What about the other languages in c.c?
Yes, vala for instance is missing and those will still have to be generated by Geany if users want them. But all the parsers for the tags under `geany/data/tags` will be the upstream ones.
Maybe to clarify - as outlined here https://github.com/geany/geany/pull/3049#issuecomment-991886155 I would suggest switching to the ctags file format. That however doesn't mean that we have to necessarily use ctags to generate such files. We can still use Geany or whatever scripts to write the tag files, just in a different format (I think Geany processes includes and parses the included files automatically which I think ctags doesn't do and might be shame to lose that functionality). The ctags file format is pretty simple and generating it ourselves shouldn't be hard to do.
@eht16 pushed 2 commits.
916cefdc04684568bab968085551e337b2afdea1 Remove unused code c1387f831dc24eb58fa228839cd1de19dfacaeff Change the generated tags file to ctags format
I followed your suggestion and changed the output format of the tags file to ctags. In my tests the tags worked but I don't know the format that well, so it would be cool if you could spend a look at it, @techee.
I followed your suggestion and changed the output format of the tags file to ctags.
Well, it isn't something I'm one hundred percent sure we should do, but rather something I wanted to discuss. Also, I had something different in mind - to use `ctags` directly to generate the tag files instead of doing it by ourselves in the script (so there wouldn't be the need for messing with the ctags file format on our side). I haven't checked what exactly the script does and whether something like this would be possible though - what do you think?
Also, if we want to use the ctags format, we should merge https://github.com/geany/geany/pull/3049, otherwise not all the fields are parsed correctly.
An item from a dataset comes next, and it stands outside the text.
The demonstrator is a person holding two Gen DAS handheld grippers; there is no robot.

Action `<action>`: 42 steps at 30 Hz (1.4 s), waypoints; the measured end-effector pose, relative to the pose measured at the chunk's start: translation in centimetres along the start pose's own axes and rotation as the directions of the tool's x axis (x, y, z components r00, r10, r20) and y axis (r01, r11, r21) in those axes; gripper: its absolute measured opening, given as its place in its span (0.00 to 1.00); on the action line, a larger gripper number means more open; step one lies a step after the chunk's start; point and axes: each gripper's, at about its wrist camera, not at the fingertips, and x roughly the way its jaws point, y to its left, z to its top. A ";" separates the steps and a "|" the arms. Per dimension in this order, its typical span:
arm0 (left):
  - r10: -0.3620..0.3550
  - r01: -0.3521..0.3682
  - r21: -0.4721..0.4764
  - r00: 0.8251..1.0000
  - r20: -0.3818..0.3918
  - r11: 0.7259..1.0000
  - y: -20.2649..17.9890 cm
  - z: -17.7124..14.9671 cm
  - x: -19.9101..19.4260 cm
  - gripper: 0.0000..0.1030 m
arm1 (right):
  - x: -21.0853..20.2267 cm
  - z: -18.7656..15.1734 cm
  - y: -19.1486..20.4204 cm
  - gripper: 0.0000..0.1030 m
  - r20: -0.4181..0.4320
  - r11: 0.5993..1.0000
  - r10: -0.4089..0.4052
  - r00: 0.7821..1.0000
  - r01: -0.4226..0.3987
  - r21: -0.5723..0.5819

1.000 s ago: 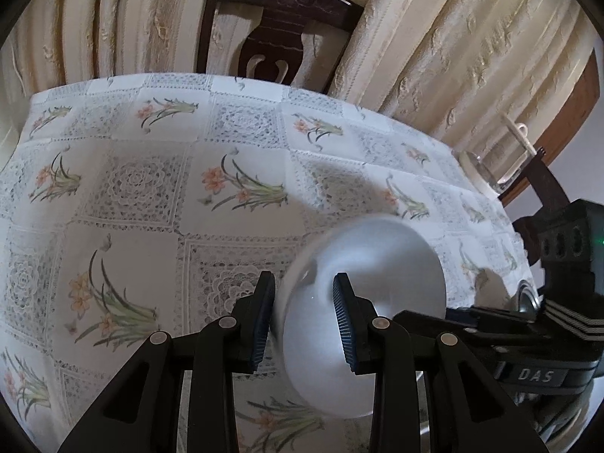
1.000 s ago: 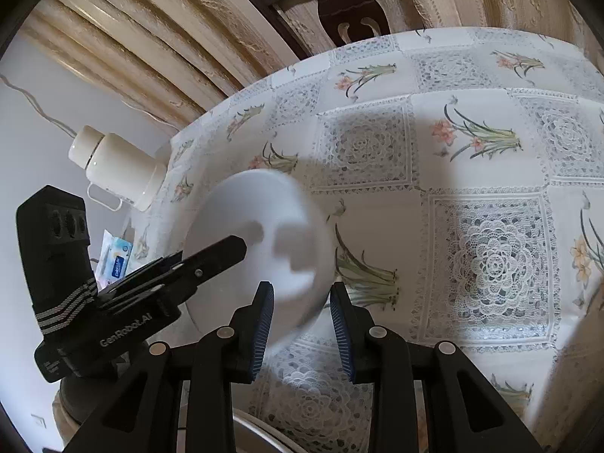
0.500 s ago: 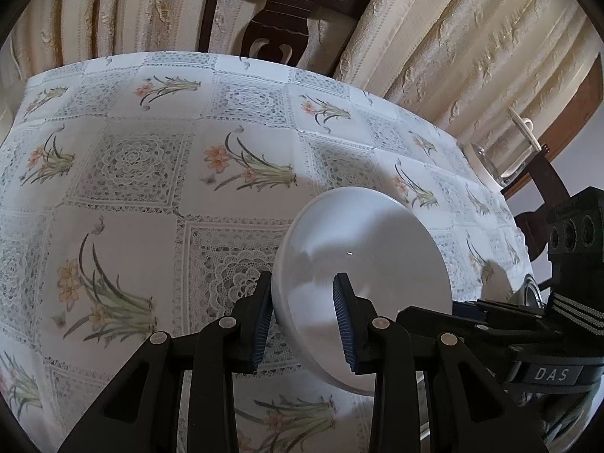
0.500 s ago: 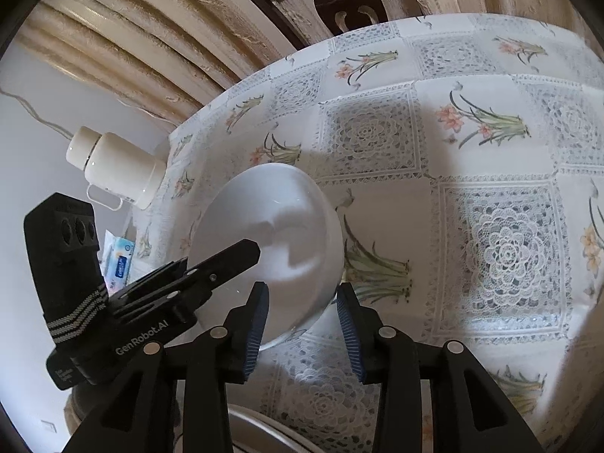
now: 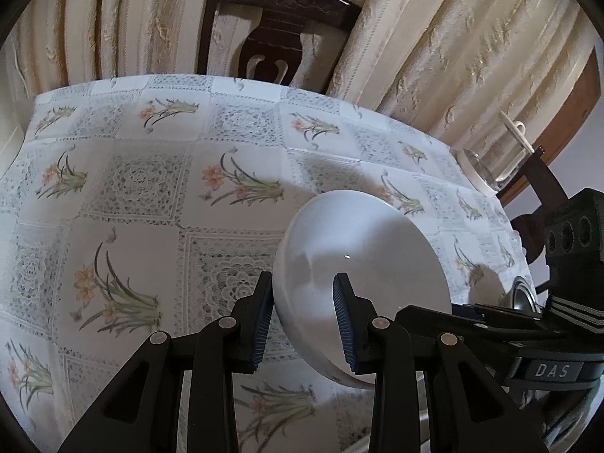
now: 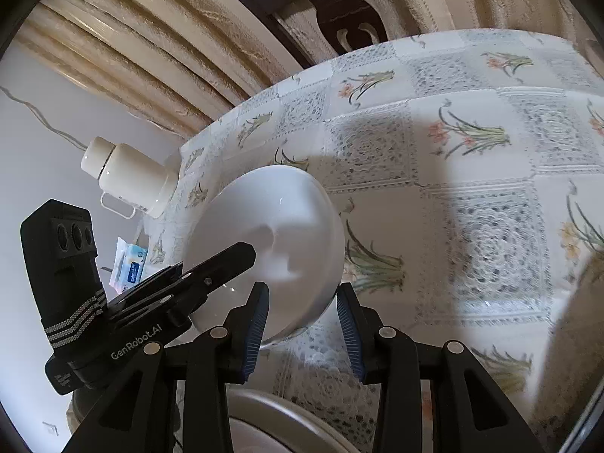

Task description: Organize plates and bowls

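A white bowl (image 5: 370, 249) hangs tilted on its side above the floral lace tablecloth (image 5: 132, 173). My left gripper (image 5: 303, 287) is shut on its rim, one pad outside the wall and one inside. In the right wrist view the same bowl (image 6: 271, 219) sits between the pads of my right gripper (image 6: 302, 290), which stands slightly open around the bowl's lower edge. One of the left gripper's fingers (image 6: 226, 264) reaches in from the left across the bowl's mouth. The right gripper's fingers (image 5: 453, 313) come in from the right behind the bowl.
A cream flask (image 6: 128, 177) and a wipes pack (image 6: 130, 264) stand at the table's left end. A pale plate rim (image 6: 287, 415) lies under my right gripper. A metal bowl (image 5: 523, 294) and glass jug (image 5: 490, 166) sit far right. A dark chair (image 5: 271, 37) stands behind.
The right gripper's fingers have spread a little around the bowl. The bowl has steadied and tipped further onto its side, while the left gripper keeps its hold on the rim.
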 end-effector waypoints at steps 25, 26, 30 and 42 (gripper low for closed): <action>-0.107 0.114 0.198 0.993 -0.046 0.973 -15.6 -3.6 -1.3 0.32 | -14.2 -7.0 -5.9 0.40 0.222 0.994 -0.093 0.971 0.076 0.082; -0.116 0.124 0.211 0.992 -0.054 0.970 -16.7 -3.9 -1.1 0.32 | -15.1 -7.4 -6.6 0.40 0.233 0.992 -0.103 0.967 0.082 0.097; -0.140 0.156 0.249 0.987 -0.082 0.956 -20.3 -4.6 0.0 0.32 | -17.3 -8.8 -9.1 0.40 0.259 0.984 -0.137 0.956 0.101 0.148; -0.156 0.206 0.318 0.972 -0.176 0.925 -27.6 -6.7 4.1 0.32 | -20.1 -11.2 -14.8 0.40 0.280 0.957 -0.196 0.940 0.120 0.266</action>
To the topic of pros/cons of using the ctags file format, these are the advantages I can think of: * we could use `ctags` directly to generate tag files as mentioned above * currently the tagmanager format doesn't escape characters 200-215 which could break tag file parsing (it is fixable though) * `ctags` file format is "standard" while the tagmanager format is "proprietary" to geany (and also binary which isn't very nice)
On the other the cons of the ctags format are: * the tag files are bigger * they are slower to parse * command line `ctags` may be less flexible in generating tag files than some specific-purpose script * if Geany ctags is out of sync with the `ctags` command-line that produces tags, we may not be able to read all of the tags
@eht16 pushed 3 commits.
a4d49ce4d82040109168b995f76638c3e81a39eb Do not set the base class as parent erroneously in tags 6e326ffc904e42ac4fff21794f2225701e1e8da0 Use kind "member" for methods 0546fef7d1eb4fe35a6fe0e4e3ce979f681f9522 Update docs, ignored modules and classes to Python 3.11
I followed your suggestion and changed the output format of the tags file to ctags.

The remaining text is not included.